Thornhold - Elaine Cunningham [141]
The tunnel seemed to rise as she walked. To her surprise, the passage ended with a solid stone wall. Refusing to give in to discouragement, she lay one hand on the stone. A tingling sensation ran up her arm, and a sweet, wordless summons beckoned her in.
Bronwyn snatched her hand back, startled. Beset by a sudden sense of urgency, she again flattened her palm on the stone of the keep and again felt the compelling invitation. She followed her impulse before she could understand it and stepped through the stone wall into the keep. The passage through the solid stone sent an odd, tingling sensation through her entire body and left her feeling strangely chilled.
She wrapped her arms around her shoulders and took a look around. The interior was larger than it looked from the outside, dimly lit by candles thrust into wall sconces. The flickering light revealed stone walls festooned by cobweb drapery and a ceiling that vaulted up farther than her eye could follow.
“Welcome, daughter of Samular,” intoned a faint, rusty voice.
Bronwyn whirled, startled by the unearthly sound, and found herself looking straight into glowing red eyes, set into a skeletal face.
She swallowed a scream and fell back. At second glance, she understood what manner of being she faced. Ancient, rusty robes hung in tatters about the lank form. Where flesh once had been, there was only bone wrapped in papery gray. Lank strings of white hair straggled out from beneath the cowl of a once-white cape. Yet there was life, of a sort, in those glowing red eyes. This was a lich, an undead wizard, and one of the most feared and powerful beings known.

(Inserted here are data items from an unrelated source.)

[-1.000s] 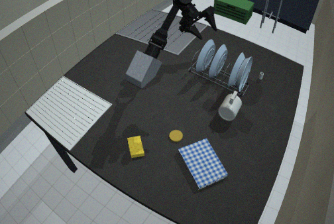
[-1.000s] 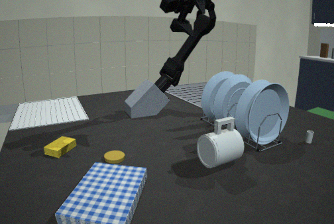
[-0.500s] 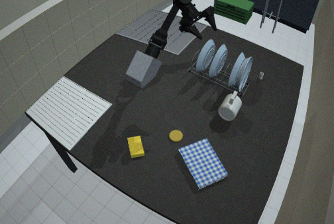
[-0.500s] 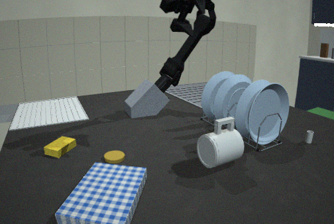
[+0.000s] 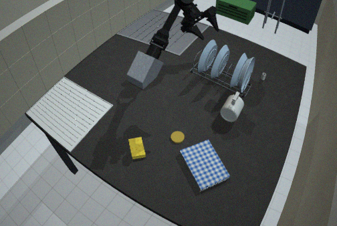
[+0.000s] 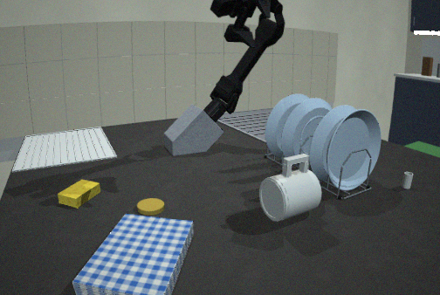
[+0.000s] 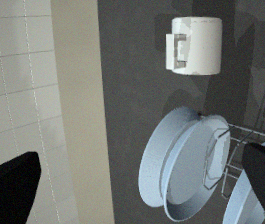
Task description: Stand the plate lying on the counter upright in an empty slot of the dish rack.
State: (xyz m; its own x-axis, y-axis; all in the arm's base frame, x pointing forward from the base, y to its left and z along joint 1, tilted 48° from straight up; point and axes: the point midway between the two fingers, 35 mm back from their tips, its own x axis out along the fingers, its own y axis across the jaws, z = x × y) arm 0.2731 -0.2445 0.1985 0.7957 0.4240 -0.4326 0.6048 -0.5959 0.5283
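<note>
Four plates (image 5: 220,61) stand in the dish rack (image 5: 214,78) in the top view, none lying on the counter (image 5: 100,83); the gripper (image 5: 204,23) hangs high, spread wide and empty. From the exterior, the end plate (image 6: 349,146) leans slightly. The wrist view shows it resting in the wires. Placement looks done.

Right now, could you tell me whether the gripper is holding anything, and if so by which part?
Nothing is held. The gripper hangs open in the air above and behind the dish rack, its fingers spread wide with nothing between them.
</note>
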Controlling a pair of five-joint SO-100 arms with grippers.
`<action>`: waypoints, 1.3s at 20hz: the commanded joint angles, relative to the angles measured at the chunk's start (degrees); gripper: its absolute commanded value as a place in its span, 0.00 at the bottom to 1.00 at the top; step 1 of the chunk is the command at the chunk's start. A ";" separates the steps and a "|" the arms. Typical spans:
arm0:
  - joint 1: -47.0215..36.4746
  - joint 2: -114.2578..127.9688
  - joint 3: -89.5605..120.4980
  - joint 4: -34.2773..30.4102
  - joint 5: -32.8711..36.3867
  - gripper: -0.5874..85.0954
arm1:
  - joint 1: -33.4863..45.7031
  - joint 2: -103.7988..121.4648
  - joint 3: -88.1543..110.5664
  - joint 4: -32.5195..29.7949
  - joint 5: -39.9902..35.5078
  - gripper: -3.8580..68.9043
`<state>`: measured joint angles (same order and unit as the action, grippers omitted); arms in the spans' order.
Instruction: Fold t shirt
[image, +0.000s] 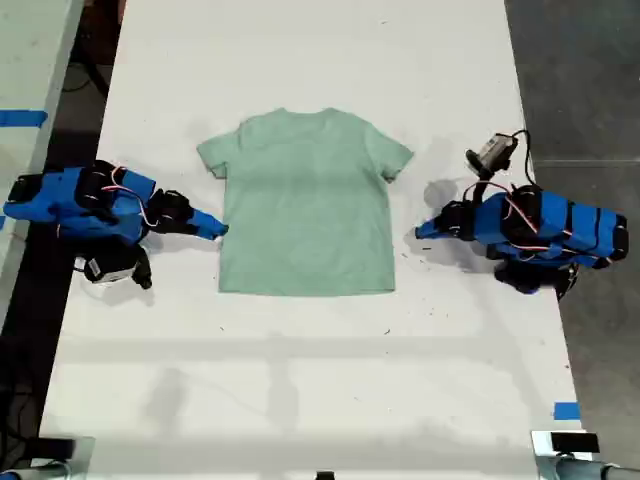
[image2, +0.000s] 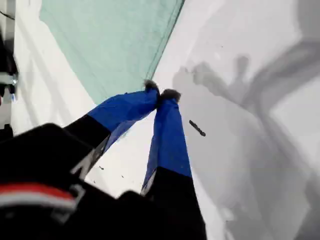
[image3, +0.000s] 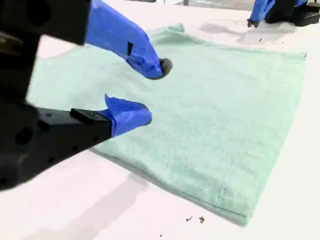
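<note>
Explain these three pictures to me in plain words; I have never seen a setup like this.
These are two small blue robot arms, each ending in a two-fingered gripper, standing on opposite sides of a white table. The exterior view looks straight down on everything. The other two pictures come from cameras mounted on the arms, each looking along its own gripper.

A pale mint-green short-sleeved cloth t-shirt lies flat and unfolded in the middle of the table.

My first gripper belongs to the arm on the exterior view's right. It is shut on nothing, over bare table just beside the shirt.

My second gripper belongs to the arm on the exterior view's left. It is open at the shirt's side edge.

Nothing is held.
</note>
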<state>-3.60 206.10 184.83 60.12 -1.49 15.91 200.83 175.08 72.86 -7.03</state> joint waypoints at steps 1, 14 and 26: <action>0.35 0.44 -0.09 0.26 -0.97 0.14 | -0.44 0.26 3.25 0.88 0.62 0.08; 0.35 0.44 -0.09 0.26 -0.97 0.14 | 17.49 -24.26 -34.01 7.21 -18.54 0.17; 0.35 0.44 -0.09 0.26 -0.97 0.14 | 44.03 -111.09 -96.15 9.14 -40.17 0.40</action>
<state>-3.60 206.10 184.83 60.12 -1.49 58.01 95.45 86.22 84.11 -45.26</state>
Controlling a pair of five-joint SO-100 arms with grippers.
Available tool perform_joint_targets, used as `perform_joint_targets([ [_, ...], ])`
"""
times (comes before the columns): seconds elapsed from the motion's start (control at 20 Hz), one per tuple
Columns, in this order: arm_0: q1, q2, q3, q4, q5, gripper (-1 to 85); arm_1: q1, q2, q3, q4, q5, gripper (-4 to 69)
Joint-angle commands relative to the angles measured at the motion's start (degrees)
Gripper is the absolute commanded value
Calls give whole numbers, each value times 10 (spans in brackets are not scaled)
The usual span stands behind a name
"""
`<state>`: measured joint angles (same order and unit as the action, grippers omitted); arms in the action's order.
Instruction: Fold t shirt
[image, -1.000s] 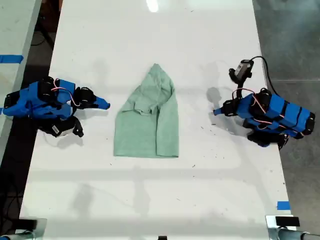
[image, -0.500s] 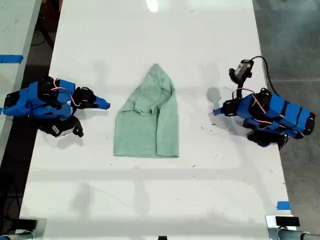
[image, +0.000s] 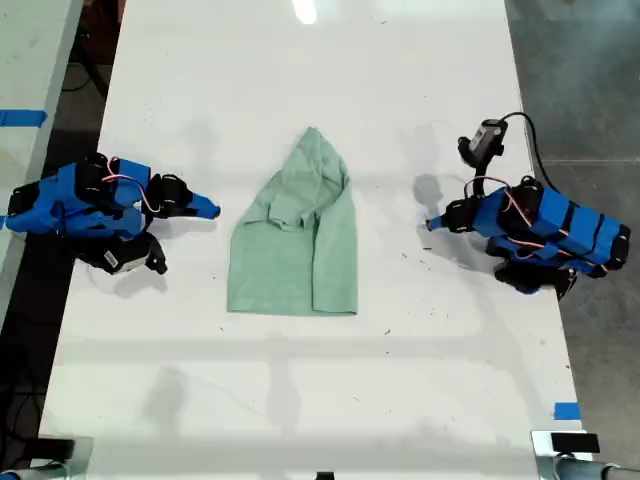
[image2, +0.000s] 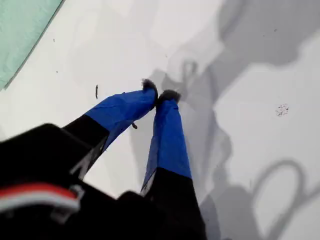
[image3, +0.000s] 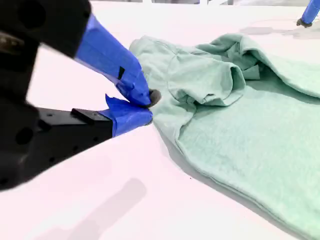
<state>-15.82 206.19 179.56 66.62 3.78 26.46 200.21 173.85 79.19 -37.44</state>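
White table (image: 300, 90) fills most of the exterior view, top scuffed with small dark specks (image2: 96, 91), one just beside the closed jaws in the first wrist view. A bigger smudge (image2: 282, 109) sits farther out from those jaws. Blue tape strip (image: 22, 117) on a neighbouring surface, another blue tape piece (image: 566, 411) at the table edge, both well apart from any jaws. Grey floor (image: 580, 80) beyond the table.

My first gripper (image2: 156, 94) and my second gripper (image3: 147, 107) rest low, jaws seemingly closed, holding nothing.
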Motion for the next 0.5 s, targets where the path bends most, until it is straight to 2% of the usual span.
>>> perform_joint_targets([
  [0.0,-4,4,-6,-11,3,1,-2,9,20,-7,-4,38],
  [0.45,1,4,-6,-11,1,2,-4,9,20,-6,-2,39],
])
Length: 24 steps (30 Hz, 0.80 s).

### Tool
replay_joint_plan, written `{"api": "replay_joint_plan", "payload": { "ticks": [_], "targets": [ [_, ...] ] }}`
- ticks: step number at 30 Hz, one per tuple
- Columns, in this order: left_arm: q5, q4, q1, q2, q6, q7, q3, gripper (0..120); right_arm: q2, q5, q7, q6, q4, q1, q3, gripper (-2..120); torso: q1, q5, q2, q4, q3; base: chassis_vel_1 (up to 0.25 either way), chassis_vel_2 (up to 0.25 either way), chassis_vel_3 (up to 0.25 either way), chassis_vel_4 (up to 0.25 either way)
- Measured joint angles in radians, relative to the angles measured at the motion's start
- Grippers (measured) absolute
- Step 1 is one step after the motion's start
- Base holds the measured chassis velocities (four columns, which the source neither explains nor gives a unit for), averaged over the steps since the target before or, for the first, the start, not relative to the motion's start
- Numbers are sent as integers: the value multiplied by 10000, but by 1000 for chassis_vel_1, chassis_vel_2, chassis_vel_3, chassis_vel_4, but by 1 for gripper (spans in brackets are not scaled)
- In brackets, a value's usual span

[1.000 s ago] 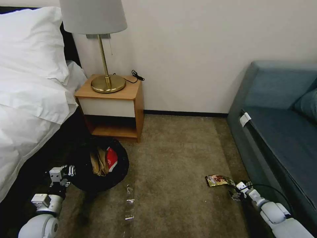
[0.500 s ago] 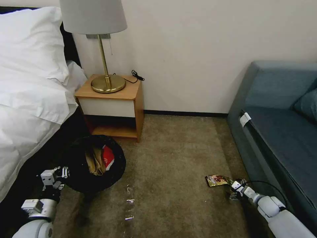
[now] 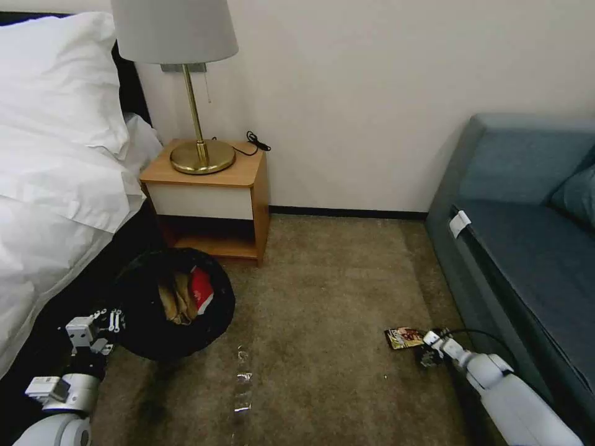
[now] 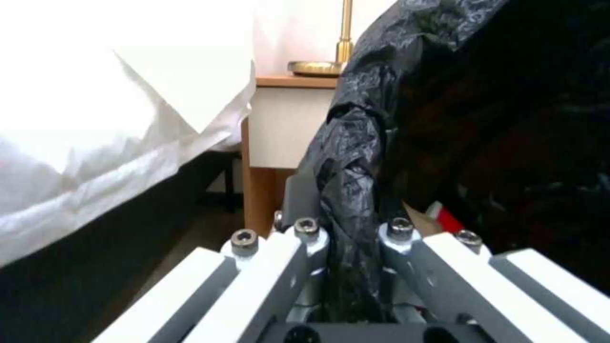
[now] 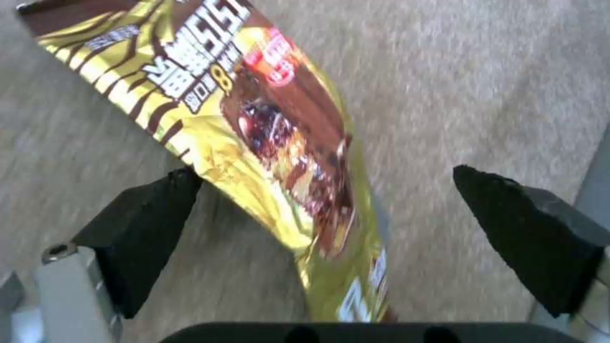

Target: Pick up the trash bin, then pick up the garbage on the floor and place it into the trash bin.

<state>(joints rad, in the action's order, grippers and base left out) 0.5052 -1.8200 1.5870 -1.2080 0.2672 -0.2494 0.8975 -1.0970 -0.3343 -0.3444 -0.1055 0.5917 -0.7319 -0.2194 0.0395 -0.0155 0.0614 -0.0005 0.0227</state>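
The trash bin (image 3: 152, 344), lined with a black bag, stands tilted beside the bed, and my left gripper (image 3: 106, 320) is shut on its near rim. In the left wrist view the fingers (image 4: 305, 233) pinch the crinkled black bag (image 4: 352, 181). A brown paper bag (image 3: 172, 298) and a red-and-white packet (image 3: 201, 291) lie inside the bin. On the carpet lies a clear bottle (image 3: 243, 376). A dark snack wrapper (image 3: 404, 337) lies flat near the sofa. My right gripper (image 3: 429, 348) is open at its near end, with the wrapper (image 5: 279, 133) between the black pads (image 5: 140, 224).
A wooden nightstand (image 3: 211, 198) with a brass lamp (image 3: 199, 155) stands behind the bin. The bed (image 3: 56, 186) runs along the left and a blue-grey sofa (image 3: 527, 248) along the right. Open carpet (image 3: 328, 291) lies between them.
My left gripper has drawn the bin to the left, closer to the bed. The right gripper has crept forward along the floor until its fingers straddle the wrapper's end.
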Motion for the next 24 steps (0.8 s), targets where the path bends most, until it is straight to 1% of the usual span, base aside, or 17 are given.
{"api": "replay_joint_plan", "payload": {
  "ticks": [1,4,8,12,14,20,24],
  "targets": [
    [114,-106,115,38,3,-89,104,3,-168,-73,0,-7,-385,349,67,100,0,3,0,5,-1,0,0,0,0],
    [218,-179,256,91,25,-212,234,3,-249,-158,-29,-7,-689,564,104,100,0,2,0,6,0,0,0,0,0],
    [419,-221,400,213,45,-280,432,3,-267,-238,-133,41,-937,669,160,100,0,1,0,0,-1,0,0,0,0],
    [514,-221,370,241,52,-302,488,3,-349,-280,-176,97,-1038,672,151,100,0,-1,0,-2,-2,0,0,0,0],
    [565,-221,326,234,52,-297,491,3,-476,-309,-191,122,-1127,673,95,100,-1,-18,2,-4,-5,0,0,0,0],
    [616,-220,314,222,76,-315,464,3,-661,-282,-275,143,-1289,752,40,100,-1,-18,4,-7,-7,0,0,0,0],
    [743,-201,354,256,108,-346,513,3,-734,-276,-394,150,-1497,791,-57,100,-2,-20,7,-3,-9,0,0,0,0]
  ]
}}
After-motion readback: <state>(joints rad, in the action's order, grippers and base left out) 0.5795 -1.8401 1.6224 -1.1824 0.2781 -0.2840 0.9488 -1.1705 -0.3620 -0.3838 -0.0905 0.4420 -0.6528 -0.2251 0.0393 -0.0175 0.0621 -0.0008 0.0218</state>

The creature advanced. “Daughter of Samular,” it repeated. “You have little need to fear me. I have waited long for this day and for one such as you. The Fenrisbane-its time has come? You have come for it, and for the third ring?”
Because it seemed the thing to do, and because she was not certain her voice would serve her, Bronwyn nodded.
The lich darted forward with a skittering rattle. It seized Bronwyn’s arms with bony fingers, and tears of dust and mold leaked from its glowing eyes. “At last you have come! The wonders we will know, and the glory! Wait here.”
Bronwyn was released so abruptly that she almost fell. She rubbed her arms where the lich’s touch had chilled her. She watched, bemused, as the creature hobbled up the stairs that wound around the inside wall of the tower. Several minutes dragged by, and she was considering attempting a retreat when the lich reappeared, a small box in its skeletal hand. “The third ring,” it said reverently, and handed her the box.
Bronwyn opened it and slipped the ring onto her left hand as her father had done. As with the other, this one magically sized itself to her finger.
“What of the Fenrisbane?” she asked, remembering the name the lich had spoken, and assuming that this was the much-sought artifact.
“It is not here, of course. I had the siege engine hidden away for safe keeping years ago, much as one would hide a tree in a forest,” the lich said slyly. “It is in the attic of a toy and curiosity shop, in a remote town not too far from the monastery.”
Siege engine. In a toy shop. Bronwyn was beginning to understand what part the rings might have in this. “Why did you do this?” she asked. “I would think the Fenrisbane would be safer here.”
A bony finger waggled in admonition. “There is danger in having the rings and the tower in the same place. The four artifacts should be reunited only when there is a force gathered sufficient to use and to protect the artifacts.” The lich paused, tilted his head, and leaned forward in a menacing gesture. “You don’t have the other rings with you, do you?”
“I know where they are, but I do not have them with me,” she assured the lich. “One is in the hands of another child of Sainular’s blood, a child who is protected by powerful magic. If threatened, she can magically flee within strong walls.”
Some instinct prompted her not to mention Blackstaff Tower.